### Input data

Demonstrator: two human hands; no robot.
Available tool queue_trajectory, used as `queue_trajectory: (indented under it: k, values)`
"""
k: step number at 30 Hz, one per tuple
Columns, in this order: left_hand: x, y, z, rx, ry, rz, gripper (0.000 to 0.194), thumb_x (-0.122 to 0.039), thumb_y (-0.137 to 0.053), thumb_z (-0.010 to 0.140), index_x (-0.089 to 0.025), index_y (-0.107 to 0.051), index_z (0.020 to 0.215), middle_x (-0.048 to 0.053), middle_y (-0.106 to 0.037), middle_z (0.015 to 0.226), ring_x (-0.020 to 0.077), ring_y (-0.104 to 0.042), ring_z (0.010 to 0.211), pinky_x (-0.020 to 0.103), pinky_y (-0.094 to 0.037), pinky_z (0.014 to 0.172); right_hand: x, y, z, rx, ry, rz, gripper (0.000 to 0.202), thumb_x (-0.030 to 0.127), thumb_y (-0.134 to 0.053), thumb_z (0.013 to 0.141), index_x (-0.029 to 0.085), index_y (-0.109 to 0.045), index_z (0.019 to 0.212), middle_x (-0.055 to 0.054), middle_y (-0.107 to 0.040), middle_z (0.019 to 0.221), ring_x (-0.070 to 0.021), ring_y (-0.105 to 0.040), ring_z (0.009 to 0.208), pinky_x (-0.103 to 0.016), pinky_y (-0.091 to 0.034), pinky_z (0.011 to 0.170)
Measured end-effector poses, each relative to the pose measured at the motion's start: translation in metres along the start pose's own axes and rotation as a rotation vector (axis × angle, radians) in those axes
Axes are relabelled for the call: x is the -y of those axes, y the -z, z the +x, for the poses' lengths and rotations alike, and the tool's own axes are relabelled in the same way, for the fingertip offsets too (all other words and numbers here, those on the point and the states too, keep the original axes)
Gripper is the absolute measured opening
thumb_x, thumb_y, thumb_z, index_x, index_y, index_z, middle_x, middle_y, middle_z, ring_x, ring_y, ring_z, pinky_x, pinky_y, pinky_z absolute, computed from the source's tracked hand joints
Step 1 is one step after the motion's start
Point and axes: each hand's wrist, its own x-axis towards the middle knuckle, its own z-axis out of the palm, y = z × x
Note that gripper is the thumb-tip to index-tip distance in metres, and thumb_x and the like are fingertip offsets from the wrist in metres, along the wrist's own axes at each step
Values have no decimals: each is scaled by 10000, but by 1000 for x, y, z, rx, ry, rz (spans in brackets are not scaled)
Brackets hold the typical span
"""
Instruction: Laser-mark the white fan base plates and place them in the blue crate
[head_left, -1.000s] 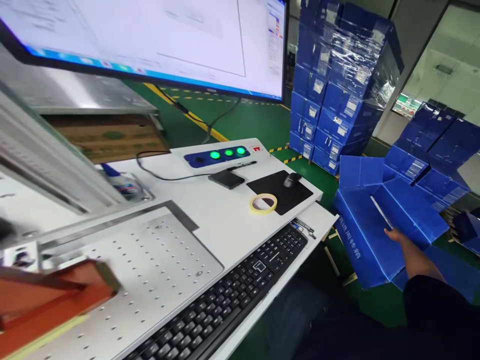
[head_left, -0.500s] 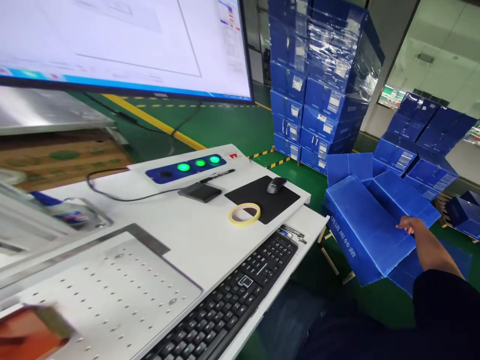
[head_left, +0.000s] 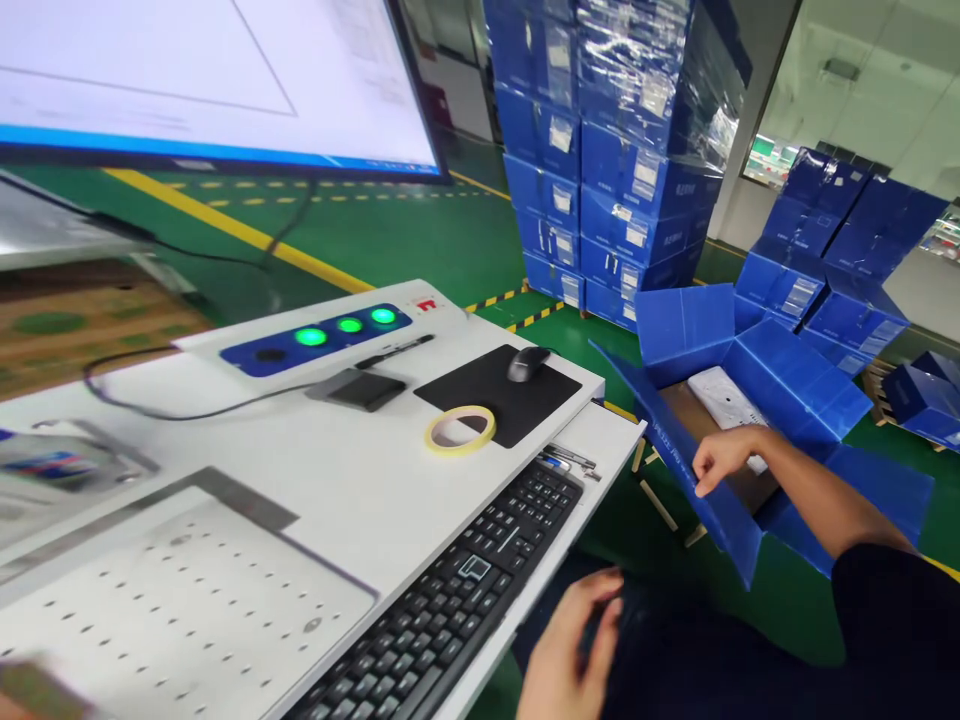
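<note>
A blue box (head_left: 795, 385) stands open at the right, its flaps spread outward. Inside it lie a white item (head_left: 724, 400) and brown cardboard. My right hand (head_left: 727, 455) is closed on the box's near left flap (head_left: 712, 490), fingers curled at its upper edge. Low in the middle, my left hand (head_left: 574, 650) is beside the keyboard (head_left: 450, 610), fingers apart and slightly curled, holding nothing.
On the white desk (head_left: 360, 500) are a yellow tape roll (head_left: 460, 430), a mouse (head_left: 528, 364) on a black pad, a pen and a perforated plate (head_left: 187, 610). A monitor (head_left: 225, 80) hangs over it. Stacked blue boxes (head_left: 615, 180) stand behind.
The right hand has moved left and swung the flap outward, so the box's inside now shows. My left hand has come into view at the bottom. The view has shifted right.
</note>
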Motion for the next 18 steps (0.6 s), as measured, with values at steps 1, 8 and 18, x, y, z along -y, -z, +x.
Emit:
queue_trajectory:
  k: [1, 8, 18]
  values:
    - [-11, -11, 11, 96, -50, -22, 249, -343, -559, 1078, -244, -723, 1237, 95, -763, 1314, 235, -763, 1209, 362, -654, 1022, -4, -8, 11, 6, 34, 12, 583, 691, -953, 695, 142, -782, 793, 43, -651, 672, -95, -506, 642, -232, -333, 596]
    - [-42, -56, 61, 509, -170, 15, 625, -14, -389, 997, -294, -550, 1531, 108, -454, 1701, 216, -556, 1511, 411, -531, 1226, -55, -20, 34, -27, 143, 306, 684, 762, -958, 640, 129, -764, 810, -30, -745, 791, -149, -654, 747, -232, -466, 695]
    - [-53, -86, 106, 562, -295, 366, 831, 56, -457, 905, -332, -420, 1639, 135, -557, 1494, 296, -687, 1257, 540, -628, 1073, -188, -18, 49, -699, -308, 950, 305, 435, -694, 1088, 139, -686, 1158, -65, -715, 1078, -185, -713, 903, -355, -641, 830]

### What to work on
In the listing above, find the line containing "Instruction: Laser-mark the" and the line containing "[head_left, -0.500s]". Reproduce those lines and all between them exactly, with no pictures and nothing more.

### Result
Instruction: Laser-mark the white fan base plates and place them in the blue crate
[head_left, -1.000s] 
[head_left, -0.500s] 

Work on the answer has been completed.